Abigail e eu

abgail e eu(Por Jeanne Bilich)

Como de rotina, resgato bem cedo os jornais depositados à porta da cozinha. A água prestes a ferver, num átimo, para a xícara de café inaugural das minhas manhãs. Café fumegante numa das mãos, jornais na outra, dirijo-me, incontinenti, à biblioteca. À porta, também rotineiramente, deparo-me com Abigail, plácida e régia, dominando o ambiente, lá do seu nicho na mais alta das prateleiras entre as inúmeras estantes recheadas de livros:

“Bom-dia, Abigail…”

Das cavas órbitas responde – ou assim imagino – com um sutil piscar cúmplice, acima das cintilações das alvas arcadas dentárias, num arremedo de sorriso fixo e permanente.

Abigail habita esse espaço há 26 anos. Na voragem dos dias, tornamo-nos amigas, confidentes, sendo ela, confesso, minha única conselheira. Silenciosa e extraordinariamente sábia! Soberana. Tão formidável é o seu poder que, acreditem ou não, determinou esta crônica. Na verdade, o tema que eu havia idealizado era bem outro. Mas… qual! Abigail se impôs.
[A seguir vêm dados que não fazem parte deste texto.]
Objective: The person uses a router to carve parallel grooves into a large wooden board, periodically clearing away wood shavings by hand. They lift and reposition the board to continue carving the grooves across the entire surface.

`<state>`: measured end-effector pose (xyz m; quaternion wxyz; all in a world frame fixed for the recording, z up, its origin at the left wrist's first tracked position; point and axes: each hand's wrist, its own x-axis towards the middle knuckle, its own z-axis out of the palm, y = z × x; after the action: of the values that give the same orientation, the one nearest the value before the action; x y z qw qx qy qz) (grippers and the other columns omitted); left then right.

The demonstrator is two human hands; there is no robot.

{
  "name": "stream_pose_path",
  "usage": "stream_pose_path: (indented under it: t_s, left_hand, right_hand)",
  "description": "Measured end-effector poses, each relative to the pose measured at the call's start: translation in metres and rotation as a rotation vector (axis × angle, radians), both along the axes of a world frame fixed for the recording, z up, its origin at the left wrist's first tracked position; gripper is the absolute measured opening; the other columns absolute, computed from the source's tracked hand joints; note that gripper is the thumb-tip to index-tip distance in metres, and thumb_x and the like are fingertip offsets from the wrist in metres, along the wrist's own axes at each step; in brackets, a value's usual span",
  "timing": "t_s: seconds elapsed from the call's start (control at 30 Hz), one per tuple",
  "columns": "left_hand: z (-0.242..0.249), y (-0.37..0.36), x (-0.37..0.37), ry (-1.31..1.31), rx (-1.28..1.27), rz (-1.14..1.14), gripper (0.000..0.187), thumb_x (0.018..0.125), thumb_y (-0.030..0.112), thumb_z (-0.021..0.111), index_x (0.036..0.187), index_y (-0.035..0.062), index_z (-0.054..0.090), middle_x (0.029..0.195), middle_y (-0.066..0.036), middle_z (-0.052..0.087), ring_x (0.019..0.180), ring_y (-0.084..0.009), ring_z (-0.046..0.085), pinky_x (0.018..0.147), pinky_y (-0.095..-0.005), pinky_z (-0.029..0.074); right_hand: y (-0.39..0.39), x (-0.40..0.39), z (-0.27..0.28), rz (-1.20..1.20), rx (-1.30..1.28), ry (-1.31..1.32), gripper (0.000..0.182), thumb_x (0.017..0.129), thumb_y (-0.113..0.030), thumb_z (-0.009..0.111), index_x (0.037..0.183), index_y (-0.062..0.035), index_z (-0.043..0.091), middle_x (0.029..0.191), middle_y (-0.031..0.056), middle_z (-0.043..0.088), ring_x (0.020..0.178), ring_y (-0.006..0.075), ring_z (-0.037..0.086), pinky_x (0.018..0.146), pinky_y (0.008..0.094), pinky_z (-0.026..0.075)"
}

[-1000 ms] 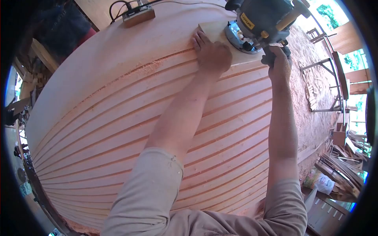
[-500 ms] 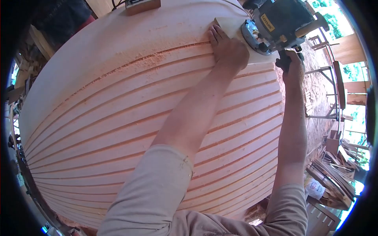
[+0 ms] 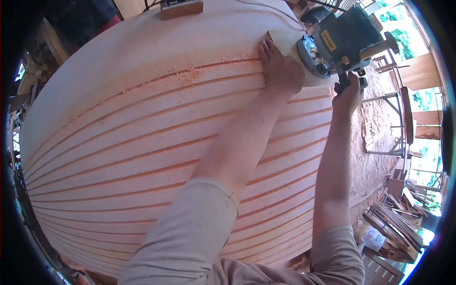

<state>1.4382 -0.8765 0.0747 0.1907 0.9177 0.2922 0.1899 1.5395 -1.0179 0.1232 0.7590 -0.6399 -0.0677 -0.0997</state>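
A dark router with a round metal base stands at the upper right on a flat wooden board. My right hand is closed around the router's black lower handle. Just left of the router, my left hand lies on the board with its fingers stretched out, pressing down on it. Beneath both is a large pale curved wooden panel, cut with long grooves that fan out from the lower left. Shavings lie along the uppermost groove. The router's bit is hidden.
A wooden block sits on the panel's top edge, and a cord runs toward the router. At right are a metal-legged frame, scrap wood and a white bag. Dark clothing shows at upper left.
The view has shifted a little, so the router, board and both hands appear slightly lower and to the right. My right forearm sits further left in view. Both hands keep their places.
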Motion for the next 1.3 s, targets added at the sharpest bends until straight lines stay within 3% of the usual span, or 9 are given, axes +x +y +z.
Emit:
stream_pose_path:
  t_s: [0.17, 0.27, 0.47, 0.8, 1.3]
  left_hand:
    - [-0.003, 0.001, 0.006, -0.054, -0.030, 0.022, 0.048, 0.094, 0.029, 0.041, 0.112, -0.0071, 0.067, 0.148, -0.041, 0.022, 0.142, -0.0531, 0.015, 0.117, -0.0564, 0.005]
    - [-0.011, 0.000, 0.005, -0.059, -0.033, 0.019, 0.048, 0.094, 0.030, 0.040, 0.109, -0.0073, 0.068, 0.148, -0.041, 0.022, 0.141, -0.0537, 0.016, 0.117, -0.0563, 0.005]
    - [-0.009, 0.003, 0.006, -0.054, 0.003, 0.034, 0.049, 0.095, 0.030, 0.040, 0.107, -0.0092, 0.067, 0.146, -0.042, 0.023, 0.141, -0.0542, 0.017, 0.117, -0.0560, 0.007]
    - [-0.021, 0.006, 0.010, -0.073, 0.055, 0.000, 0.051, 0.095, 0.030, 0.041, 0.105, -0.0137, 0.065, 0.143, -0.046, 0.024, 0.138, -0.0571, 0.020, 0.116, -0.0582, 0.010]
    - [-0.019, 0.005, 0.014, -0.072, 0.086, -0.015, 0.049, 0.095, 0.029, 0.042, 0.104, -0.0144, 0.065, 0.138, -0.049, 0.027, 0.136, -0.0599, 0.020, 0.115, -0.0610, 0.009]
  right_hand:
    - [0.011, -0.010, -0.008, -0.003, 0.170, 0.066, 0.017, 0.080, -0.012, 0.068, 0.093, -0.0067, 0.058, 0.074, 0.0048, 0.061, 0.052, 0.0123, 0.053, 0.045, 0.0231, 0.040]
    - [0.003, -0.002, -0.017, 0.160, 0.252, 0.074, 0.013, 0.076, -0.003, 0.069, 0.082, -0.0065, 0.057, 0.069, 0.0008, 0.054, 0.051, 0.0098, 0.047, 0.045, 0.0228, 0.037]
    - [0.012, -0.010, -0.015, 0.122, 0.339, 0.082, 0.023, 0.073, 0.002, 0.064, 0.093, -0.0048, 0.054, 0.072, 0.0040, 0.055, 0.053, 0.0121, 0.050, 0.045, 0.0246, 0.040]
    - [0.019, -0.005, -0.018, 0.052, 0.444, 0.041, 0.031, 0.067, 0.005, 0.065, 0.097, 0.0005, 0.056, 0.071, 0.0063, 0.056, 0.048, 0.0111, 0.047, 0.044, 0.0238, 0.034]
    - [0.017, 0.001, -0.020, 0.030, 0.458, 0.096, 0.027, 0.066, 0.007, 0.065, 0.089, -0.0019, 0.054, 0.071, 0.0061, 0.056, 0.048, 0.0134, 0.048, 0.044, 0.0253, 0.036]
Não disse ser ela soberana? Assim é, pois, a Abigail. Azimute dos meus dias, força imperiosa a nortear meu modus vivendi no decorrer de duas décadas e meia de convívio diário.
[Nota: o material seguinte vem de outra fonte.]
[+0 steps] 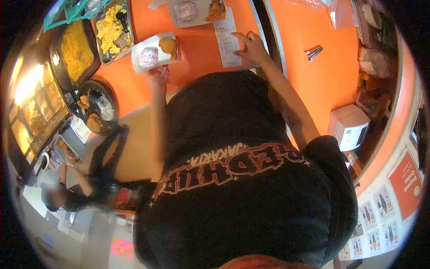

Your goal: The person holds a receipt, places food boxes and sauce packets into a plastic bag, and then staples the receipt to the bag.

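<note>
Orange counter (195, 50) below, and the left hand (159, 75) sits loosely curled at the paper tray (152, 42)'s near edge, perhaps steadying it, grip unclear; right hand (254, 48) open, fingers spread onto the receipt (227, 41) beside it, likely pinning it flat

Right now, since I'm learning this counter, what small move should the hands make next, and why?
I'd probably slide the nearer white rectangular tray rightward with the left hand: that hand is at its near edge, bare orange counter separates the tray from the long white printed receipt under the right hand, and comparing might get easier.
</note>
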Action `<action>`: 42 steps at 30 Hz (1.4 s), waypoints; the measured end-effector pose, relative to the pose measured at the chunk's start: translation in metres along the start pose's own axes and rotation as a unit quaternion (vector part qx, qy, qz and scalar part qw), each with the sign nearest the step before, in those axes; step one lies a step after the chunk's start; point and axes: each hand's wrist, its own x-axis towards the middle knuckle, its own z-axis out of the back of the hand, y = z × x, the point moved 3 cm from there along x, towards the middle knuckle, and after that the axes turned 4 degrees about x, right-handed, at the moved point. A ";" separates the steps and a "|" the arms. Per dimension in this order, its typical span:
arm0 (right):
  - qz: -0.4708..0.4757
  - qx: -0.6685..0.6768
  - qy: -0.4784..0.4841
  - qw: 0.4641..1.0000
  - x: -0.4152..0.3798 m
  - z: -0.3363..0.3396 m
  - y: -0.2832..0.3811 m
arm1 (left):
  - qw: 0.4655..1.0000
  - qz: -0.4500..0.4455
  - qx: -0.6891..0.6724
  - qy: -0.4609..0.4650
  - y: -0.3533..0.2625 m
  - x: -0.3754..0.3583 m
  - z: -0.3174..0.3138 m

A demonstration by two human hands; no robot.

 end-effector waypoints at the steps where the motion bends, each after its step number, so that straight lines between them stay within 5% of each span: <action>1: -0.016 0.003 0.015 1.000 0.001 0.000 0.001 | 1.000 0.005 0.019 -0.012 -0.001 0.001 -0.004; 3: -0.048 0.010 0.043 0.998 0.004 0.000 0.000 | 0.995 -0.017 0.095 -0.039 0.000 -0.002 -0.013; 6: -0.010 -0.010 0.021 1.000 0.003 -0.001 -0.001 | 0.990 -0.022 0.135 0.037 0.003 0.015 -0.006; 18: -0.062 0.025 0.054 0.996 0.005 -0.002 0.001 | 0.985 -0.012 0.156 0.070 0.001 0.001 -0.012; 24: -0.047 0.031 0.047 0.997 0.005 0.001 0.002 | 0.849 0.109 0.502 0.122 0.042 0.002 0.049; 27: -0.047 0.037 0.046 0.997 0.007 0.004 0.003 | 0.872 0.105 0.470 0.082 0.043 0.001 0.056; 30: -0.087 0.116 0.053 0.988 0.009 0.002 -0.004 | 0.838 0.111 0.523 0.106 0.034 -0.001 0.047; 33: -0.061 0.135 0.031 0.988 0.011 0.002 -0.008 | 0.738 0.008 0.618 0.269 0.024 -0.021 0.020; 36: -0.036 0.140 0.019 0.989 0.014 0.002 -0.006 | 0.514 -0.067 0.790 0.326 0.103 0.056 0.092; 39: -0.071 0.170 0.016 0.983 0.015 0.001 -0.012 | 0.653 0.056 0.699 0.284 0.055 0.004 0.032; 42: -0.187 0.177 0.053 0.965 0.013 -0.003 -0.020 | 0.569 0.101 0.767 0.279 0.051 0.004 0.024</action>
Suponho, já devam pela sua descrição suspeitar, Abigail é um crânio humano que, por inaudita coincidência (?), “encontrou-me” em Manguinhos, no exato dia em que completei 40 anos. Era 12 de outubro de 1988. Naquela chuvosa manhã, deambulando sozinha pelas ruas do balneário, divisei numa canaleta de canto de rua, um objeto redondo e esbranquiçado.

À primeira vista pareceu-me uma bola de borracha rasgada. Total equívoco. Ao aproximar-me constatei, num susto, tratar-se de um crânio. Busquei cuidadosamente no entorno o local de onde poderia ter saído. Talvez – quem sabe? – impulsionado pela força das águas. Chovera torrencialmente à noite. Procura inútil. Distanciei-me, então, prestes a abandonar o “macabro” achado. Mas, ao relampejar de um insight, retornei.
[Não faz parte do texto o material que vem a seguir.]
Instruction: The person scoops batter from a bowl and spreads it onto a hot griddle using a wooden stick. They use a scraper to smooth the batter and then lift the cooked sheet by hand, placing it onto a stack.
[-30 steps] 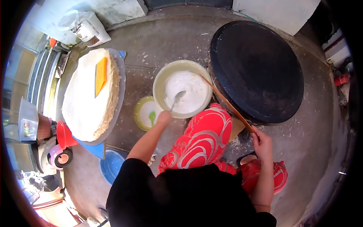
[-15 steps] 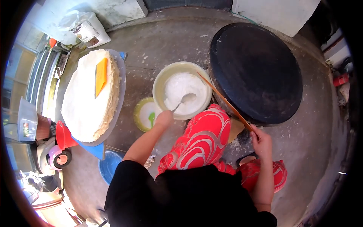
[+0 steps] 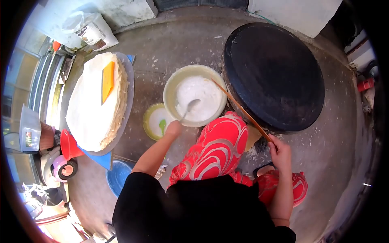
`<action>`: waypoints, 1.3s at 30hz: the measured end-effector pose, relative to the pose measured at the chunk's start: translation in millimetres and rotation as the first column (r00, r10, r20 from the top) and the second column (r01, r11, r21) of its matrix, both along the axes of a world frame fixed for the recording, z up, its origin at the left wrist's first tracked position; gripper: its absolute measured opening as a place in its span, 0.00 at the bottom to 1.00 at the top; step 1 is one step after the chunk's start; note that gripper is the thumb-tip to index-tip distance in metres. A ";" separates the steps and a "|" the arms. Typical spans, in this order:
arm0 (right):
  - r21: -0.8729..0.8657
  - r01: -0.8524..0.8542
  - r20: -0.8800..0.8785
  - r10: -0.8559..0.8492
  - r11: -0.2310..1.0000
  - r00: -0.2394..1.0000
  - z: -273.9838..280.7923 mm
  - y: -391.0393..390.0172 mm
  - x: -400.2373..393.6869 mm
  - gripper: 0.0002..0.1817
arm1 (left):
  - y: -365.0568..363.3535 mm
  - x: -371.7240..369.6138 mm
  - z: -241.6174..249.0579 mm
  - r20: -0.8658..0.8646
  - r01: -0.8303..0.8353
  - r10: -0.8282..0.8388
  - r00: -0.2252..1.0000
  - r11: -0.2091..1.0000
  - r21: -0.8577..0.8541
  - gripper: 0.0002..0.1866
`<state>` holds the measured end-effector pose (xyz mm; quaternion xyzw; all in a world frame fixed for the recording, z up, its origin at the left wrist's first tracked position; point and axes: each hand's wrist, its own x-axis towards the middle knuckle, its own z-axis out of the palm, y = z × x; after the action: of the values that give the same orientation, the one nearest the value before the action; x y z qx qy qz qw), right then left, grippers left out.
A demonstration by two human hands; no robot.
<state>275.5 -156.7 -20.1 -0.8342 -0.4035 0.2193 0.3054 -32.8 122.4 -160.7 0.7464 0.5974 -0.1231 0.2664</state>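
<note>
Hands on ladle (image 3: 189, 107) (in batter) and stick (image 3: 241, 109)

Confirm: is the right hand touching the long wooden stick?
Touching. The head view shows the right hand closed around the lower end of the wooden stick, whose other end rests on the batter bowl rim.

White batter (image 3: 198, 97) in cream bowl (image 3: 172, 87) — black griddle (image 3: 275, 73), red-and-white swirled trousers (image 3: 214, 150).
</note>
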 end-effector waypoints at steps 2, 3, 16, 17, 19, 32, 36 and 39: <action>0.018 0.012 0.004 -0.012 1.000 1.000 -0.7 2.7 1.4 0.13 | 7.8 16.9 -1.8 0.073 0.053 -0.045 0.996 0.992 -0.117 0.16; 0.024 0.017 -0.001 -0.017 1.000 1.000 -0.6 1.0 -0.2 0.13 | 14.6 29.2 5.8 0.070 0.058 -0.049 0.996 0.990 -0.128 0.16; 0.056 -0.021 -0.006 0.022 0.998 1.000 -2.0 3.4 -1.8 0.14 | 17.4 -16.7 30.1 -0.021 0.026 -0.025 0.999 1.000 0.013 0.13; 0.035 -0.010 -0.014 0.010 0.999 1.000 -1.3 2.8 -1.9 0.14 | 18.5 -18.2 29.9 -0.085 -0.022 0.025 0.996 0.999 0.038 0.14; 0.014 0.003 -0.016 -0.002 1.000 1.000 0.7 4.4 -1.6 0.14 | 4.0 1.4 9.3 -0.123 0.071 -0.069 0.990 0.997 0.010 0.13; 0.110 0.020 -0.030 -0.017 0.994 0.999 4.1 10.9 -1.6 0.14 | -17.0 5.2 41.1 -0.110 -0.111 0.970 0.219 -0.087 -0.990 0.16; 0.109 0.095 -0.166 -0.076 0.989 0.983 4.4 8.2 -1.3 0.14 | -17.6 -32.2 67.7 -0.064 0.082 0.967 0.245 -0.087 -0.993 0.17; 0.151 0.105 -0.210 -0.072 0.983 0.975 5.4 7.6 -1.4 0.14 | -21.8 -43.5 108.8 0.088 0.056 0.956 0.279 0.075 -0.996 0.15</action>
<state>274.1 -149.0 -14.7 -0.7971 -0.3490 0.2563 0.4209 -76.3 100.5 -51.8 0.1030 0.4457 0.0412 0.8883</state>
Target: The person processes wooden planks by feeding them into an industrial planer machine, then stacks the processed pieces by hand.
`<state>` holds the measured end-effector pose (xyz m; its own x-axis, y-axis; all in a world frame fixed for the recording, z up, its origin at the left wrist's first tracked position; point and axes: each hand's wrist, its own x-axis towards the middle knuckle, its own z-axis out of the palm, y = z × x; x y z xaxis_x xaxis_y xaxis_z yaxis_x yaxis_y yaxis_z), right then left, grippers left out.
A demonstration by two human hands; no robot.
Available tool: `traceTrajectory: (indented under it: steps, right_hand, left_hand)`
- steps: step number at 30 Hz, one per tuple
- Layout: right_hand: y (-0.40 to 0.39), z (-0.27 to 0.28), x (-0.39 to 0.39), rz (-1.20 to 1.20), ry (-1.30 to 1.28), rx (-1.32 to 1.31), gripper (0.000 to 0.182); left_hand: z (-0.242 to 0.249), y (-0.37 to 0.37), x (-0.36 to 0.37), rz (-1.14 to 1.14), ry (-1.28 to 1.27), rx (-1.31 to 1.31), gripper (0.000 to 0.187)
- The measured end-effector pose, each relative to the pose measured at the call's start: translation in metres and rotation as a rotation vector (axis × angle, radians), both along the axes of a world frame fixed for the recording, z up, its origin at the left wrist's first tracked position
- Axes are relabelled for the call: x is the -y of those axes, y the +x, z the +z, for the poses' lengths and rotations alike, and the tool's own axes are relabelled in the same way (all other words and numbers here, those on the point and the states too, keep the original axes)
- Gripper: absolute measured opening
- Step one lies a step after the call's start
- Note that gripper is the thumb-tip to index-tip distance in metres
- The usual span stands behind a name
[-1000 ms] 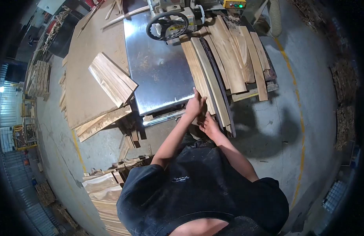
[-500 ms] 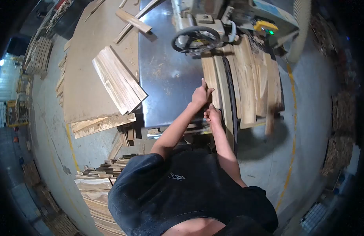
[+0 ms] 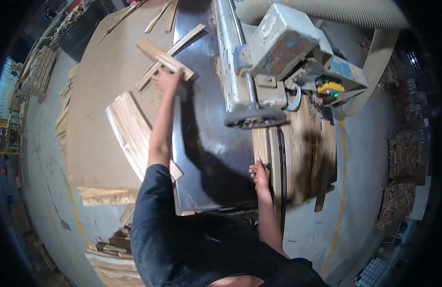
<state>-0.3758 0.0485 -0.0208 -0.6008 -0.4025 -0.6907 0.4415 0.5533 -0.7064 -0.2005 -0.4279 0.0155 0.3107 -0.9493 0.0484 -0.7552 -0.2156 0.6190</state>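
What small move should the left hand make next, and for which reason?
Probably it should close on the short board: the left hand has its fingers spread at the near end of the short board, and this board lies across the top of a thin strip, so it looks easy to lift.

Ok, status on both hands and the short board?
Left hand open at short board. Narrow strip crosses it. Right hand by board near handwheel, grip unclear.
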Motion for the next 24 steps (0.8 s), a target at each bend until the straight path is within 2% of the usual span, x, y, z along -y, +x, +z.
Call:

Num saco plástico retirado de uma lixeira, depositei a peça anatômica e encaminhei-me para a única farmácia de Manguinhos. Precisava de um vidro de formol. Já no meu apartamento, mergulhei o crânio no líquido químico para uma limpeza cuidadosa. Ao escová-lo “senti” deveria chamá-lo de…  Abigail. Por quê? Não tenho a menor idéia! Pelo menos, de modo consciente. Óbvio que familiares e amigos protestaram. Admoestações interpretativas é que não me faltaram:

“Que coisa mórbida, Jeanne!” “Depressivo!” “Isso é necrofilia!” “Você é gótica?”

Não, definitivamente. Aliás, sou é ardorosa apreciadora da vida. Minha irmã, Mirian, inclusive, afirma, com frequência, ser eu uma pessoa alegre, de “bons bofes” para ser fiel à sua expressão gaiata. Sobremaneira sorridente, bem-humorada, gargalhada fácil.

Abigail relembra-me, cotidianamente, minha mortalidade. Memento mori. Finitude que assiste a nós, humanos. “A vida perderia toda a beleza se não houvesse a morte.” Quem disse? Ora, Nikolai Vassilievitch Gogol. Sentimental e reflexiva alma eslava. E eslava sou, pela ancestralidade paterna. Talvez, essa a razão, de assustar-me tanto com o ditatorial “Projeto Saúde & Longevidade” ora em curso. A ambição de festejar o natalício centenário. De preferência, a imortalidade! Os mitos literários de Fausto, do Judeu Errante, de Dorian Gray e do Vampiro Lestat.  A perspectiva do fim velada, expurgada, banida, proibida aos olhos do coletivo social, gerando pesadelos e arrepios. Repúdio. Repulsa. Tanatofobia.

Pois, na contramão, aqui ratifico a suprema ventura de conviver com Abigail. Discreta diz-me, gentilmente, que dia virá estarei tal como ela. Alerta-me, pois, a viver plena, intensa e prazerosamente. Contraponto. Que vida é só… Ser. Por um tempo humanamente finito, não é mesmo Abigail?  Obrigada pelas suas filosóficas e sapientíssimas lições!